▶ _Data extract_
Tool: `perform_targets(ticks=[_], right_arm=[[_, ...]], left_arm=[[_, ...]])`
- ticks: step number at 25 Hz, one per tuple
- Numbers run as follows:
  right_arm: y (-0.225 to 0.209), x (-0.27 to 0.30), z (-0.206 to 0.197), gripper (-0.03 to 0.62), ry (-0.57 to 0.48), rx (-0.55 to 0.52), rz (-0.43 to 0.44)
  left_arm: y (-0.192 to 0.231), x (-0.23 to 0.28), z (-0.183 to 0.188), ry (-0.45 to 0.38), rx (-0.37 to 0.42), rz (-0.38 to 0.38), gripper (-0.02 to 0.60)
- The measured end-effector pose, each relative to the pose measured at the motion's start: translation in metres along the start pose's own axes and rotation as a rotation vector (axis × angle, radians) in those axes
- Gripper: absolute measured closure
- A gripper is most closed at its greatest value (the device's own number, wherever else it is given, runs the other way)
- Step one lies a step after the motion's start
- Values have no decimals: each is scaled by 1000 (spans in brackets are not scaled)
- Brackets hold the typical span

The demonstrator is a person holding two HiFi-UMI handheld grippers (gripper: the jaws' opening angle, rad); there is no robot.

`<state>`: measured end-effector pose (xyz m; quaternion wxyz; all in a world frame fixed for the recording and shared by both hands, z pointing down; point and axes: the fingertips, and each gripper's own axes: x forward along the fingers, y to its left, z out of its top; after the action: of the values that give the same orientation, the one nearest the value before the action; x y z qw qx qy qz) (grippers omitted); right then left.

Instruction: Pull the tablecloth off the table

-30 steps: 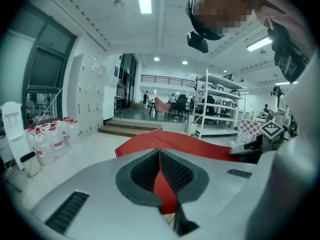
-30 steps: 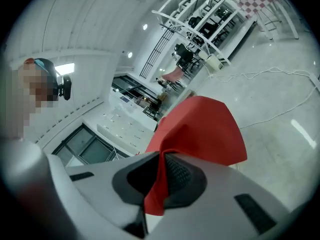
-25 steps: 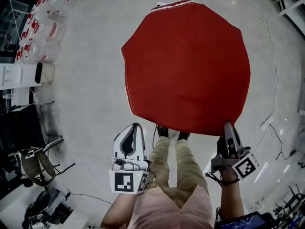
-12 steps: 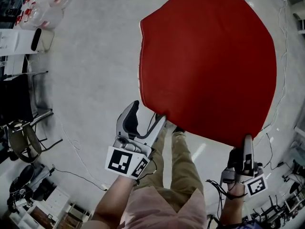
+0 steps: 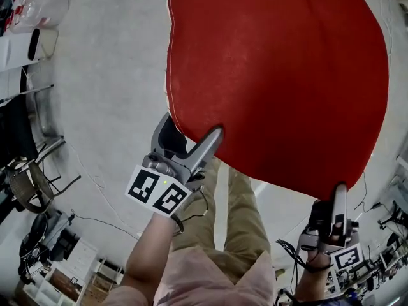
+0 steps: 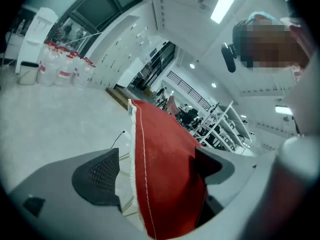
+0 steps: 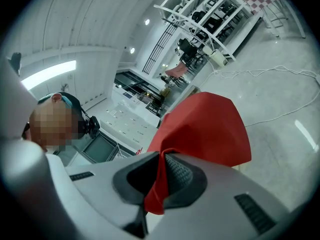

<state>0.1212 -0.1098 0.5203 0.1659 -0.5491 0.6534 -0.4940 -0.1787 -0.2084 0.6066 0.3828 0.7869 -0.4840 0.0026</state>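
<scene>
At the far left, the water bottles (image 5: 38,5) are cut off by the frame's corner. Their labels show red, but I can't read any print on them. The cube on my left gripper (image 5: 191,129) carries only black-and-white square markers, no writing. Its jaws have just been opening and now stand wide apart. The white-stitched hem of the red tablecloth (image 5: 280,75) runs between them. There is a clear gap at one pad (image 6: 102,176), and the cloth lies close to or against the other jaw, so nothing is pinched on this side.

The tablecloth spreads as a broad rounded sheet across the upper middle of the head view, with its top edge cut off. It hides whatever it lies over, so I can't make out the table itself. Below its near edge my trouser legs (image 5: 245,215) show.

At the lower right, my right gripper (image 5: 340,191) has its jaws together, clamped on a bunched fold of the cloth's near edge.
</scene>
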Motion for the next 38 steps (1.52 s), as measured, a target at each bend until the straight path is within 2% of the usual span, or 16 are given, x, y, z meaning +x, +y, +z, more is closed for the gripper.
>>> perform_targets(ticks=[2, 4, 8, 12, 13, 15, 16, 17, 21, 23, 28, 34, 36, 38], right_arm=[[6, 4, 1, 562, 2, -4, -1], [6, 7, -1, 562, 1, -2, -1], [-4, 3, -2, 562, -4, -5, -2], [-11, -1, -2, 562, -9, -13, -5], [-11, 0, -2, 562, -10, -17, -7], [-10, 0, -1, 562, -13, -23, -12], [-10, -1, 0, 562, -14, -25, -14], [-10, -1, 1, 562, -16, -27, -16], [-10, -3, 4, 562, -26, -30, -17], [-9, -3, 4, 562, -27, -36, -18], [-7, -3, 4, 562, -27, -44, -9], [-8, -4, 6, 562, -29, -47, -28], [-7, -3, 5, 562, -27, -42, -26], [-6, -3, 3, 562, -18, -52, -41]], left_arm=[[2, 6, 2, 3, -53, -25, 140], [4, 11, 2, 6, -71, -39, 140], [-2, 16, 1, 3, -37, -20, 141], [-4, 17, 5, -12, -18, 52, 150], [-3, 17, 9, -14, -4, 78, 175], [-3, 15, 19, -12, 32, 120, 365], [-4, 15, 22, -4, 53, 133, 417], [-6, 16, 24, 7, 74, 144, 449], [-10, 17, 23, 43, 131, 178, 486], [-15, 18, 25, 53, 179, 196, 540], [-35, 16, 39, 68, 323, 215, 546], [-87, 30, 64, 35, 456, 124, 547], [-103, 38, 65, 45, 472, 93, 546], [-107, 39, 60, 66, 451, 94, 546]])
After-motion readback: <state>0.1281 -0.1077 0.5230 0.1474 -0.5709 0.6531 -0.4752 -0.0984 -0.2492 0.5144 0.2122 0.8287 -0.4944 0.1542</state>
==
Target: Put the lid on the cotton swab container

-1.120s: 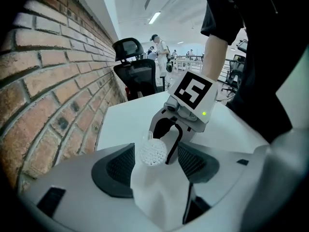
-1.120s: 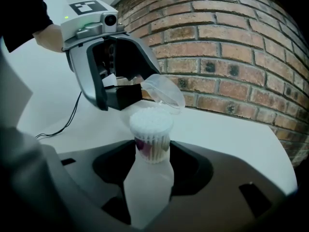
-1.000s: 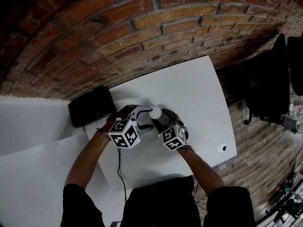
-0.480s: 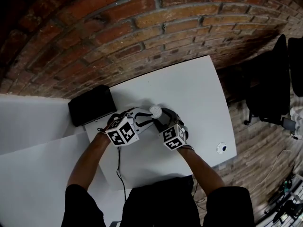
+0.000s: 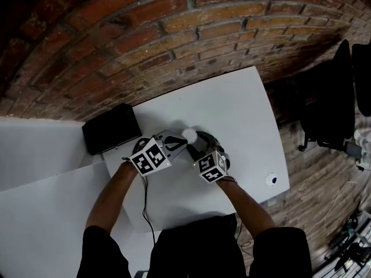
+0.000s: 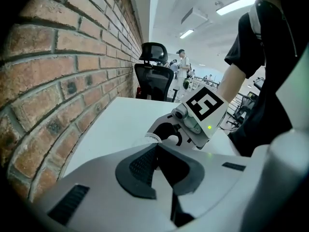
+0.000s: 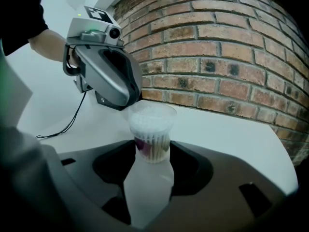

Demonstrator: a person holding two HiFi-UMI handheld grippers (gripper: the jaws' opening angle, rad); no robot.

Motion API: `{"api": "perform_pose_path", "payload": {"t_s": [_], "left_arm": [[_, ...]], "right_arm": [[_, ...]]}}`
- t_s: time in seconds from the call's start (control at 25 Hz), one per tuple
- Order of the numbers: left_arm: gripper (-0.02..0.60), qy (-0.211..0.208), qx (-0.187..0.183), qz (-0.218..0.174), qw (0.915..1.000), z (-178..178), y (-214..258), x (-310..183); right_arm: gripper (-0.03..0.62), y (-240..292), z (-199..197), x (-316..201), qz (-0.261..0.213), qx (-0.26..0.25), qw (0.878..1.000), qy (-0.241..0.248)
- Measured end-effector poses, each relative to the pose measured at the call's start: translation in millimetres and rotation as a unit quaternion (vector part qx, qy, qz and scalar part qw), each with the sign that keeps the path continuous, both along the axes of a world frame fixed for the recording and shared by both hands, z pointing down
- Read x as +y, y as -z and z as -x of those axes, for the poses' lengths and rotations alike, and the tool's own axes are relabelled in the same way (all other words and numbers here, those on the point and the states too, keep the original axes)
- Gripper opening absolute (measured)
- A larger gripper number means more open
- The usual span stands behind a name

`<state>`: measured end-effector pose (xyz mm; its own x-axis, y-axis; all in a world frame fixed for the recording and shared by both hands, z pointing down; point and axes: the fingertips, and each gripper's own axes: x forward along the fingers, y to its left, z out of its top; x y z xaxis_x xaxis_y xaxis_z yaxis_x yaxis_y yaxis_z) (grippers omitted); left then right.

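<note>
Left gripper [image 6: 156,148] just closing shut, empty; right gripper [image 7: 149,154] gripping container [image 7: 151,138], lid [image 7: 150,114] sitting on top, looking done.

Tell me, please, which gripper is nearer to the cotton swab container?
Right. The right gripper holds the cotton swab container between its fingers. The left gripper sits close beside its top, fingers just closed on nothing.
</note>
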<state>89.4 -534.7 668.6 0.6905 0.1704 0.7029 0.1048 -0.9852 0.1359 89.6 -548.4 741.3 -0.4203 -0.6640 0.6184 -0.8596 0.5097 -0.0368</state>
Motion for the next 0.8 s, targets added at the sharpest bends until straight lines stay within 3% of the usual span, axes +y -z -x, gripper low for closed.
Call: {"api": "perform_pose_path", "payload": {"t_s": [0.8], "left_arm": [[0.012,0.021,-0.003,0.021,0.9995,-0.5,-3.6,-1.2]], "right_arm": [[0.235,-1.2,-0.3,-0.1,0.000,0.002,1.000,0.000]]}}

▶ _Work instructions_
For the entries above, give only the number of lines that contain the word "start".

▶ _Written reply_
4